Naquela noite, o prêmio de Melhor Edição foi o primeiro a ser entregue. Rezende subiu ao palco atônito, sem ter sequer um discurso pronto. “Mal falava inglês! Enquanto inventava meia dúzia de frases, olhei a plateia e foquei na Catherine Zeta-Jones”, diz. “Não tirei os olhos dela. Mas aí percebi que o Michael Douglas estava do lado e pensei que talvez não fosse uma boa ideia.” Depois de ganhar o prêmio, Rezende precisou ir à sala de imprensa, dar entrevistas e tirar fotos. “Claro que, sem saber falar a língua deles, ninguém deu muita bola para mim.” Para retornar à plateia, Rezende precisava sair do teatro e dar a volta.

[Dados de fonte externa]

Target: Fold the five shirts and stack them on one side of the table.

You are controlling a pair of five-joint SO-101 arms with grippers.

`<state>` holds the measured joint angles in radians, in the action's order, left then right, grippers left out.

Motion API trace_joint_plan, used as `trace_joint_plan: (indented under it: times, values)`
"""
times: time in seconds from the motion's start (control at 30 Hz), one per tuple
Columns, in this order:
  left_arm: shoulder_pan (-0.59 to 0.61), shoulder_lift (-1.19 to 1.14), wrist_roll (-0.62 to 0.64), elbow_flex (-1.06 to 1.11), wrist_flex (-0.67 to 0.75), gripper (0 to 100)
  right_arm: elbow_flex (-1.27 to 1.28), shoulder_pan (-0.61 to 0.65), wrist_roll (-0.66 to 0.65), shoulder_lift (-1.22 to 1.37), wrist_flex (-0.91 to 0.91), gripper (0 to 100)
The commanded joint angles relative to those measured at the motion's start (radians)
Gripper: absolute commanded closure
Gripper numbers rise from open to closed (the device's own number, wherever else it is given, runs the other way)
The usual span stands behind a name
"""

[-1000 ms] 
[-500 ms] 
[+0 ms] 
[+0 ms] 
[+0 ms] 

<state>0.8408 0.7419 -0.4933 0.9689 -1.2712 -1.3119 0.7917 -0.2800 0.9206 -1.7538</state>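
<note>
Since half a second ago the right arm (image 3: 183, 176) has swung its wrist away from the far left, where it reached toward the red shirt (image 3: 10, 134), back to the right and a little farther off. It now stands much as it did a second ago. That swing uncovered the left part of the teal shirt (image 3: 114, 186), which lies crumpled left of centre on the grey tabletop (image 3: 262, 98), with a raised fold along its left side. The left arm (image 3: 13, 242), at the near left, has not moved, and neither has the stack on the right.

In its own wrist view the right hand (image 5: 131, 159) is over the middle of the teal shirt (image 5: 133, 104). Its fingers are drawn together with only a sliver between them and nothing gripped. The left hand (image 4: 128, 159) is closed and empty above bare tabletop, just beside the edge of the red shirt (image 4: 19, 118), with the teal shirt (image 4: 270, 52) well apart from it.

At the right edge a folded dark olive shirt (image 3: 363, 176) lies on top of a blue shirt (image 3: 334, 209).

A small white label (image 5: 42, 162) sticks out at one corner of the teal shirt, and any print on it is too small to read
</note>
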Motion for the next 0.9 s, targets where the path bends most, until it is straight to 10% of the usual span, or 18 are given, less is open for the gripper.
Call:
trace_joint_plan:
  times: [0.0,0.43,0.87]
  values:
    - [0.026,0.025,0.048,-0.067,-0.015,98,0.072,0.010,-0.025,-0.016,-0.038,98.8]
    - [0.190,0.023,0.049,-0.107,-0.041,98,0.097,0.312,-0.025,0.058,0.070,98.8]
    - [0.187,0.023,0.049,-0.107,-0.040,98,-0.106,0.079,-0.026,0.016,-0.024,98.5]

O segurança, pensando que ele era um penetra, tentou impedir sua entrada – mas Rezende estava segurando o prêmio na mão. Uma cena parecida acontece em Bingo.

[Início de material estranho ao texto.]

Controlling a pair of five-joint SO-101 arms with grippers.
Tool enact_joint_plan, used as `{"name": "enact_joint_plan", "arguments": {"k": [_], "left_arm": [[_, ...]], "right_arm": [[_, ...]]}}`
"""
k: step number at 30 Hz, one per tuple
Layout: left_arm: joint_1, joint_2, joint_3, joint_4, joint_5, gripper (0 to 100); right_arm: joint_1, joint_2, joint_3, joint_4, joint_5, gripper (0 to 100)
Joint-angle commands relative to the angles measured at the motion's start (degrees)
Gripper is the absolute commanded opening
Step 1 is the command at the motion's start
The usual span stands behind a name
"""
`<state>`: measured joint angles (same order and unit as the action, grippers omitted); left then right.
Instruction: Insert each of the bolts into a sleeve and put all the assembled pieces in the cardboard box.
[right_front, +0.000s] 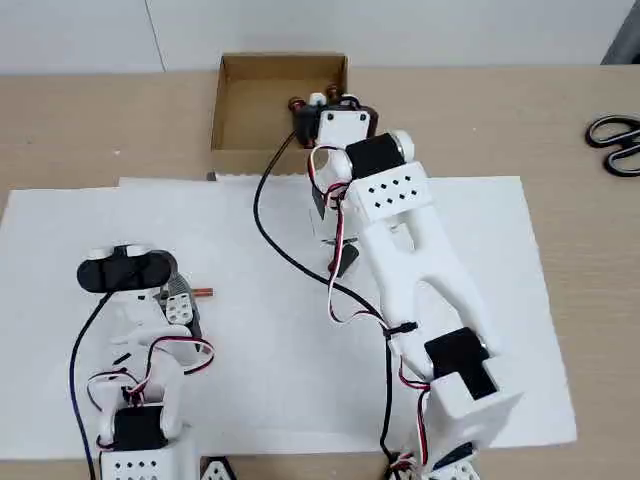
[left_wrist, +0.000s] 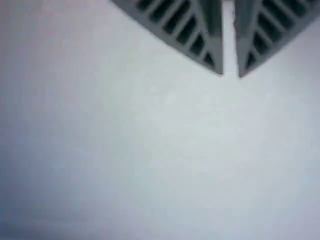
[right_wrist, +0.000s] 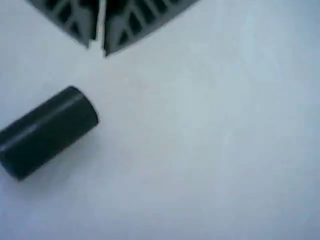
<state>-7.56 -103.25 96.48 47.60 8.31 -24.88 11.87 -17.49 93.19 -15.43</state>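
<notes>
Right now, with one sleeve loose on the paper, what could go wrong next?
The sleeve lies on its side beside the shut right gripper; coming down, the gripper may nudge it, and it could roll across the paper.
The black cable trails over the paper near that arm and might snag or drag the sleeve.
The bolt lies close by the left arm; a careless swing could knock it away.

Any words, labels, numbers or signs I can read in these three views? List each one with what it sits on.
None can be read. The cardboard box, the white sheet, the black sleeve and the scissors show no legible print, label, number or sign.
</notes>
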Motion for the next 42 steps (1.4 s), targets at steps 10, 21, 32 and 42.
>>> {"name": "enact_joint_plan", "arguments": {"k": [10, 21, 32, 42], "left_arm": [[-0.2, -0.2, -0.2, -1.3, -0.4, 1], [-0.1, -0.2, -0.2, -1.3, -0.4, 1], [-0.1, -0.2, -0.2, -1.3, -0.4, 1], [-0.1, -0.1, -0.2, -1.3, -0.4, 1]], "right_arm": [[1.5, 8.4, -2.9, -2.0, -27.9, 0.9], [1.6, 15.1, -8.9, -2.2, -28.0, 15.4], [1.5, 20.1, -9.1, -2.3, -30.0, 15.4], [1.4, 24.2, -9.2, -2.4, -31.8, 15.1]]}}
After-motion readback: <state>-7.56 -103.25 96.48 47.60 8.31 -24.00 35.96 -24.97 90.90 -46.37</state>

Rezende diz que, ao finalmente entoar o brado “luz, câmera, ação!”, tentou repetir sua experiência com Meirelles. “O Fernando sempre teve tino para formar a melhor equipe e extrair dela o que há de melhor”, diz. “Me inspirei nele.” Como o capitão de um navio, Rezende sabia que precisava distribuir ordens e afazeres, mas procurou ouvir seus subordinados, a quem chama de “coautores do filme”. “O Daniel é detalhista, perspicaz e muito atento ao elenco. Parecia que trazia um metrônomo na cabeça, sabia a dinâmica exata de cada cena”, afirma o ator Vladimir Brichta, que interpreta o palhaço Bingo e é um dos destaques do filme.

“O Dani sempre se interessou por aspectos dos filmes que vão além da montagem. É natural que ele comece a dirigir cada vez mais”, afirma José Padilha, diretor de Tropa de elite, Tropa de elite 2 e Robocop, cujas montagens Rezende assinou. “Ele é um perfeccionista que faz mil coisas ao mesmo tempo.” Padilha está trabalhando com Rezende na série sobre a Lava Jato. Bozo foi o palhaço que reinou nas televisões brasileiras na década de 1980. Rezende é o malabarista que pretende equilibrar nos próximos anos o audiovisual brasileiro nas mãos.